Quand il a été nommé ambassadeur au Canada, puis en France, il avait les mains libres. Au Canada, il s'est permis des saillies inadmissibles : il a ainsi traité les Canadiens de « suprémacistes blancs » – ce qui est un comble, quand on sait qu'il s'agit du pays anglo-saxon où l'on trouve la plus grande diversité d'origine dans les gouvernements et à la représentation nationale. Quand il est arrivé en France, les diplomates canadiens m'ont dit : « Bon courage, vous allez vous amuser pendant trois ans ! » Il avait un sentiment d'impunité, qui n'a fait que se renforcer ici : il peut dire ce qu'il veut, il ne se passe rien ! Il n'a été convoqué qu'à deux reprises : une fois en avril 2020, puis en mars 2021, à cause de ce qu'il avait écrit sur moi et parce que Raphaël Glucksmann avait été inscrit par la Chine sur la liste des personnalités faisant l'objet de sanctions. Connaissez-vous la stratégie de la baïonnette théorisée par Lénine ? Tant que vous pouvez enfoncer la baïonnette, continuez ; quand ça bloque, arrêtez. Tant qu'on ne bloquera pas Lu Shaye, il continuera. Il faut qu'on lui dise : « Que vous défendiez les intérêts de votre pays, que vous promouviez la politique de votre gouvernement, que vous utilisiez des éléments de langage, cela ne pose aucun problème, c'est votre boulot, mais de tels propos sont inadmissibles. Vous n'êtes pas chez vous, vous êtes en France et en France, on ne dit pas ce genre de choses. » Idem s'agissant des propos qu'il avait tenus en avril 2020 au sujet du covid. J'ai été le premier à les dénoncer sur les réseaux sociaux. Cela ne concernait pas uniquement le personnel des EHPAD, il était parti en roue libre sur le thème : « Les hommes politiques européens se sont moqués du virus jaune », etc.

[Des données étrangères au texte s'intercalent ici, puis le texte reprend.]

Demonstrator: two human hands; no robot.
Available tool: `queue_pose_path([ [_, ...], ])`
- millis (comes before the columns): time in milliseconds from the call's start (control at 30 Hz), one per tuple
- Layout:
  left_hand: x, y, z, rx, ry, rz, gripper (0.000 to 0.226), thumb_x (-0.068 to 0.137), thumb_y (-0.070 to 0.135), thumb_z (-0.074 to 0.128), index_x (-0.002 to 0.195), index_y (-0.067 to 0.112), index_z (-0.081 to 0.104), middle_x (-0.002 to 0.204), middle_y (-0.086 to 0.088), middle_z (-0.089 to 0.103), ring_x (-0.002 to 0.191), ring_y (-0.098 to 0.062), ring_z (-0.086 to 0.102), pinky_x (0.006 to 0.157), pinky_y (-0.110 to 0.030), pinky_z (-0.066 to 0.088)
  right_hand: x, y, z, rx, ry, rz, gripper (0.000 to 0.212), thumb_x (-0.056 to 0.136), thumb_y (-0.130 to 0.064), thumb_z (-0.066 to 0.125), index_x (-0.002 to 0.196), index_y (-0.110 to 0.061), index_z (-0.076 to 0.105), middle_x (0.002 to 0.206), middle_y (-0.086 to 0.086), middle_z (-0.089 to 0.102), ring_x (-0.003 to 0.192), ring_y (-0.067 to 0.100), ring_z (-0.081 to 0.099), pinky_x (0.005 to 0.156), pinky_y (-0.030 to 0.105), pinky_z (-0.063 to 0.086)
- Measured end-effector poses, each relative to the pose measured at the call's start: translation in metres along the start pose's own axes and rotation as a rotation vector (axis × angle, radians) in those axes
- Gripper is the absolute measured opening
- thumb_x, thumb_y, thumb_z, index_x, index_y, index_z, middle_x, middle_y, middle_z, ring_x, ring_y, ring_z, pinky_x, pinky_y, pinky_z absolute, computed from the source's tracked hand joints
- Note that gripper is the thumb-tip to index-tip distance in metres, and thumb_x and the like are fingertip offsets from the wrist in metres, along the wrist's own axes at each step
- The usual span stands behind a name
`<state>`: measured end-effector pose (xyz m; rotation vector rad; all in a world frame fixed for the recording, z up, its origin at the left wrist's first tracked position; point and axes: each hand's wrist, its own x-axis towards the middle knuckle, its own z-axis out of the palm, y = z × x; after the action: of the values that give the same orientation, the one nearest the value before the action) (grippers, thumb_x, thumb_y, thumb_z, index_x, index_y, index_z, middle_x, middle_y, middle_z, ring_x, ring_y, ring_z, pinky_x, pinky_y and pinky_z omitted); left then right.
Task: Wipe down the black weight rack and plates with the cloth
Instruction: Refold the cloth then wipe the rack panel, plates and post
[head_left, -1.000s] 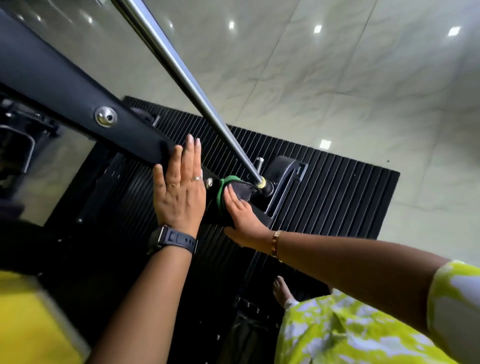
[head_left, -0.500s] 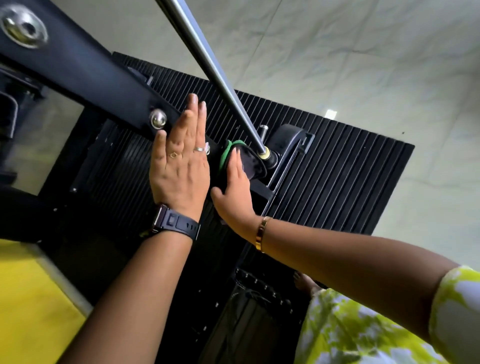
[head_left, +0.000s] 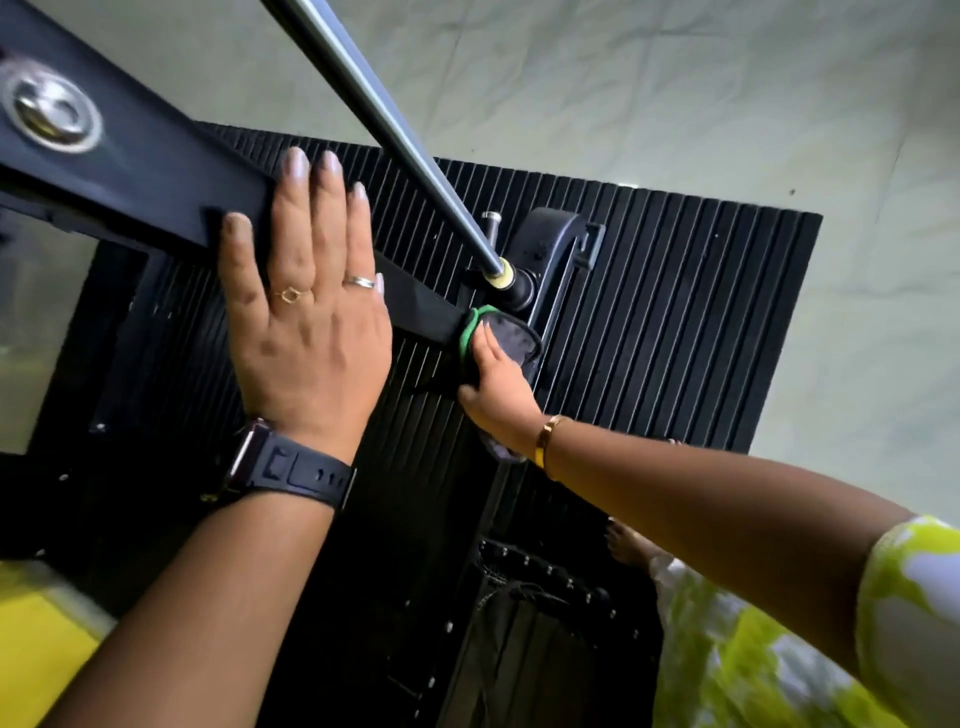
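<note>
Nearest the camera, the left hand (head_left: 306, 332), with a black watch (head_left: 291, 467) at the wrist, lies flat on the black rack beam (head_left: 156, 161). Its fingers are straight and close together, pressing on the beam and holding nothing.

Further out, the right hand (head_left: 496, 384) presses the cloth (head_left: 511, 338), grey with a green edge, against the far end of that beam. Its fingers lie spread over the cloth rather than clamped round it. We cannot tell whether the thumb pinches the fabric. A loose tail of cloth hangs beneath the wrist, beside a gold bangle (head_left: 545, 441).

Just beyond the cloth, the chrome bar (head_left: 384, 119) meets its collar, with a black bracket (head_left: 550, 244) and a small upright pin close by. Behind these lie a ribbed black panel (head_left: 675, 312) and pale tiles (head_left: 675, 104). We cannot identify any plates with certainty.

Risks noted:
- The cloth sits just beside the collar and pin, so its edge or hanging tail could snag there during a stroke.
- With the cloth held by pressure alone, it could slip out from under the fingers.
- The bangle could scrape the paint.
- The patch under the bracing left hand may go unwiped.
</note>
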<state>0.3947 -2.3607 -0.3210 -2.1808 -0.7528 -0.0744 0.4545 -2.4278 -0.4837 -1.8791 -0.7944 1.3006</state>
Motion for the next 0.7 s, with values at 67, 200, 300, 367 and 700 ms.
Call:
queue_pose_path([
  [67,0.001,0.001,0.002,-0.016,0.022,-0.006,0.053,0.103,0.024,0.04,0.153,0.014,0.024,0.16,-0.007,0.022,0.143,-0.027,0.004,0.108,-0.05,-0.005,0.001,-0.015,-0.004,0.079,0.11,-0.057,0.089,0.084,-0.001,0.053,0.155,-0.019,0.003,0.163,-0.002,0.006,0.144,0.024,0.025,0.113,0.038,0.034],
  [200,-0.001,0.003,0.0,-0.109,-0.049,-0.046,0.052,0.106,0.02,0.031,0.155,0.014,0.015,0.162,-0.008,0.012,0.148,-0.029,0.004,0.105,-0.045,-0.019,-0.02,-0.053,-0.003,0.119,0.308,-0.398,0.092,0.077,0.001,0.058,0.154,-0.011,0.01,0.162,0.006,0.011,0.147,0.017,0.011,0.121,0.03,0.009],
  [300,-0.002,0.005,-0.002,-0.181,-0.055,-0.076,0.051,0.106,0.019,0.027,0.155,0.014,0.013,0.163,-0.008,0.009,0.149,-0.029,0.001,0.106,-0.046,-0.016,-0.028,-0.045,0.006,0.003,0.372,-0.573,0.093,0.071,0.0,0.06,0.152,-0.003,0.015,0.16,0.014,0.013,0.147,0.019,0.008,0.118,0.02,-0.002],
  [367,-0.003,0.007,0.0,-0.233,-0.04,-0.097,0.05,0.106,0.018,0.026,0.155,0.014,0.015,0.163,-0.007,0.01,0.149,-0.029,0.004,0.11,-0.049,-0.008,-0.022,-0.019,0.014,-0.103,0.344,-0.58,0.09,0.071,-0.001,0.058,0.151,-0.001,0.017,0.159,0.017,0.014,0.146,0.021,0.008,0.117,0.018,-0.004],
  [700,-0.017,0.019,0.032,-0.001,0.107,-0.001,0.056,0.101,0.021,0.042,0.154,0.017,0.022,0.16,0.0,0.025,0.144,-0.034,0.008,0.109,-0.05,0.003,0.004,-0.005,0.014,0.073,0.202,-0.172,0.09,0.083,-0.001,0.055,0.155,-0.015,0.002,0.163,0.002,0.003,0.145,0.028,0.02,0.117,0.036,0.025],
])
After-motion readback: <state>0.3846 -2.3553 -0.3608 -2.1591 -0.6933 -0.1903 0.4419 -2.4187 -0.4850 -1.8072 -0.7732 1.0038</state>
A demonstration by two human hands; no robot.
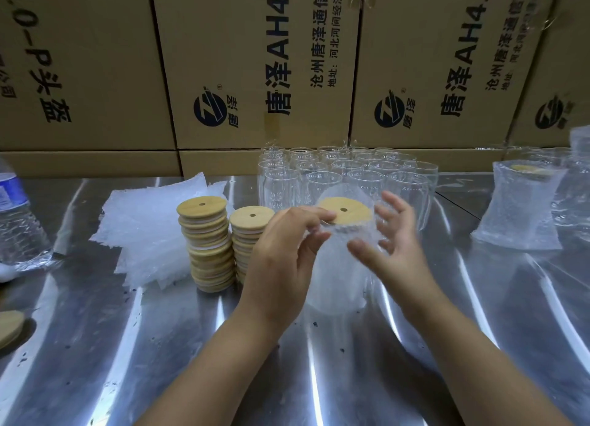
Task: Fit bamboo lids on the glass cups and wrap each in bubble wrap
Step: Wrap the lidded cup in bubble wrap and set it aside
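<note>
A glass cup in a bubble wrap sleeve [338,275] stands on the metal table in front of me, with a bamboo lid [346,211] on top. My left hand [284,253] pinches the sleeve's upper rim at the lid's left edge. On the right side of the sleeve, my right hand [391,234] has its fingers spread and touches the wrap. Two stacks of bamboo lids [207,243] [250,231] stand to the left. Several bare glass cups [338,173] are grouped behind. A pile of bubble wrap bags [150,231] lies at the far left of the lids.
Wrapped cups [523,208] stand at the right on the metal table [127,346]. A plastic water bottle [16,218] is at the left edge, with a loose bamboo lid [9,326] near it. Cardboard boxes [255,58] form a wall behind the table.
</note>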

Que Lu Shaye critique les États-Unis et affirme que Taïwan fait partie de la Chine n'appelle aucune dénonciation de ma part. Mon travail consiste non pas à essayer de le convaincre ou à critiquer ses prises de parole, mais à remettre ses propos dans leur contexte et à expliquer aux gens qu'en disant cela, il exprime la position de son pays et en défend les intérêts mais ne décrit pas la réalité.

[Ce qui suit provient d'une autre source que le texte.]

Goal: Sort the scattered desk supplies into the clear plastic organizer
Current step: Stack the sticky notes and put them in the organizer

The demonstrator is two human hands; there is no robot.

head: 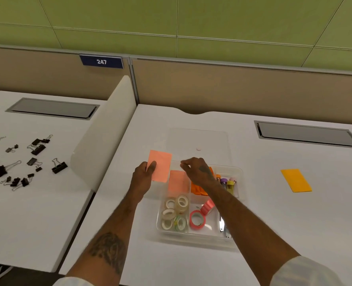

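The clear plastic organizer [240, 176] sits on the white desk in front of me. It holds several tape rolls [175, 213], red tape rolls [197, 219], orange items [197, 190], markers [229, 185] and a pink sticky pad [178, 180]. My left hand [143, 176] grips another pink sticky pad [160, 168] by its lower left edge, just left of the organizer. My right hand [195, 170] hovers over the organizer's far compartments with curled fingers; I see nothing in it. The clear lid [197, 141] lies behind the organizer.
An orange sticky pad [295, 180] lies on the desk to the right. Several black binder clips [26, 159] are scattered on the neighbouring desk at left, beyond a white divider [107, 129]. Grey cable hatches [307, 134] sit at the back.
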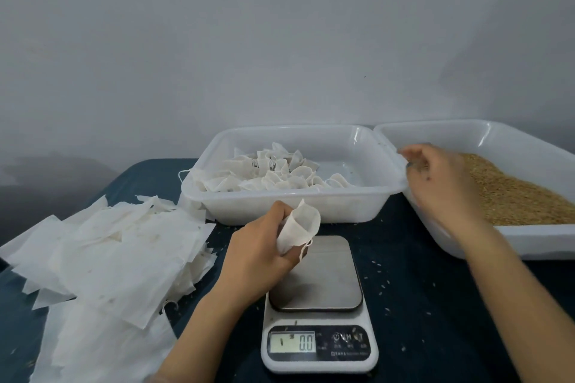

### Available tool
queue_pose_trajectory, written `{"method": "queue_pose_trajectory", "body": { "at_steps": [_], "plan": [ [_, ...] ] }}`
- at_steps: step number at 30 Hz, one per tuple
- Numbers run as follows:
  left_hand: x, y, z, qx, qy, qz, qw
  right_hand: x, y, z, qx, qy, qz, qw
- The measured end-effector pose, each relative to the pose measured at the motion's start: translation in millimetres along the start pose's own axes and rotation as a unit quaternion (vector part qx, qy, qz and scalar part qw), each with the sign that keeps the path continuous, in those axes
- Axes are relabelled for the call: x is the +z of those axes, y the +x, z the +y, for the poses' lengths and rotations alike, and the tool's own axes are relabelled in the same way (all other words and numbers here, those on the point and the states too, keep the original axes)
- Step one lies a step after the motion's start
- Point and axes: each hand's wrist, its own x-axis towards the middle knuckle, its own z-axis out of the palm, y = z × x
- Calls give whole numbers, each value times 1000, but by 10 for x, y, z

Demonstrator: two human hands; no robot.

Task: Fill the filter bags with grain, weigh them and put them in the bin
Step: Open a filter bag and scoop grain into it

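the left hand (258, 253) grips a thin white filter bag (300, 227), mouth held open and drawstring dangling, just above the scale (317, 305) on the table. its display (292, 342) reads 0.0. the right hand (441, 183) is blurred over the grain (513, 193) tray (529, 239), fingers curled; i cannot tell if it holds anything.
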Motion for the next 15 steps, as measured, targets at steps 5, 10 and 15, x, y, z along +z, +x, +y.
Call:
{"method": "queue_pose_trajectory", "body": {
  "at_steps": [5, 10, 15],
  "plan": [
    [-14, -6, 4, 12, 28, -1, 1000, -152, 313, 490, 194, -236, -239, 922],
    [-11, -10, 39, 29, 39, -8, 999, -133, 320, 652, 181, -314, -260, 895],
    [-10, -16, 8, 31, 40, -22, 998, -115, 364, 655, 211, -279, -304, 886]
  ]
}}
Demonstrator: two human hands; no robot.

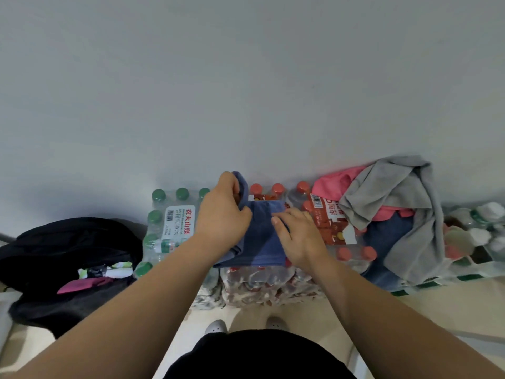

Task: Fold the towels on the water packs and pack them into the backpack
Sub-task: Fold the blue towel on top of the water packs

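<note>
A blue towel (262,236) lies partly folded on the red-capped water pack (341,236) in front of me. My left hand (221,212) grips its raised far-left corner. Fingers apart, my right hand (295,233) presses flat on the towel's right edge. A pile of towels sits on the packs to the right: a grey towel (396,203) on top, a pink towel (336,181) and another blue towel (388,242) under it. The black backpack (54,250) stands open on the floor at the left, with folded cloth inside.
A green-capped water pack (169,222) stands between the backpack and the towel. More bottle packs with white caps (481,236) lie at the far right. A plain wall rises right behind the packs. My shoes (216,326) stand on the tiled floor below.
</note>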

Le problème, c'est qu'à Paris personne ne l'arrête. Ce n'est pas forcément au Quai d'Orsay de le faire ; cela peut aussi être le rôle de la représentation nationale – pas systématiquement, parce que les députés ne vont pas réagir à chacune de ses prises de parole, mais je trouverais normal que lorsqu'il tient des propos déplacés sur la France, l'Assemblée ou des femmes et hommes politiques lui disent qu'il a parfaitement le droit d'exprimer un désaccord mais pas de cette manière.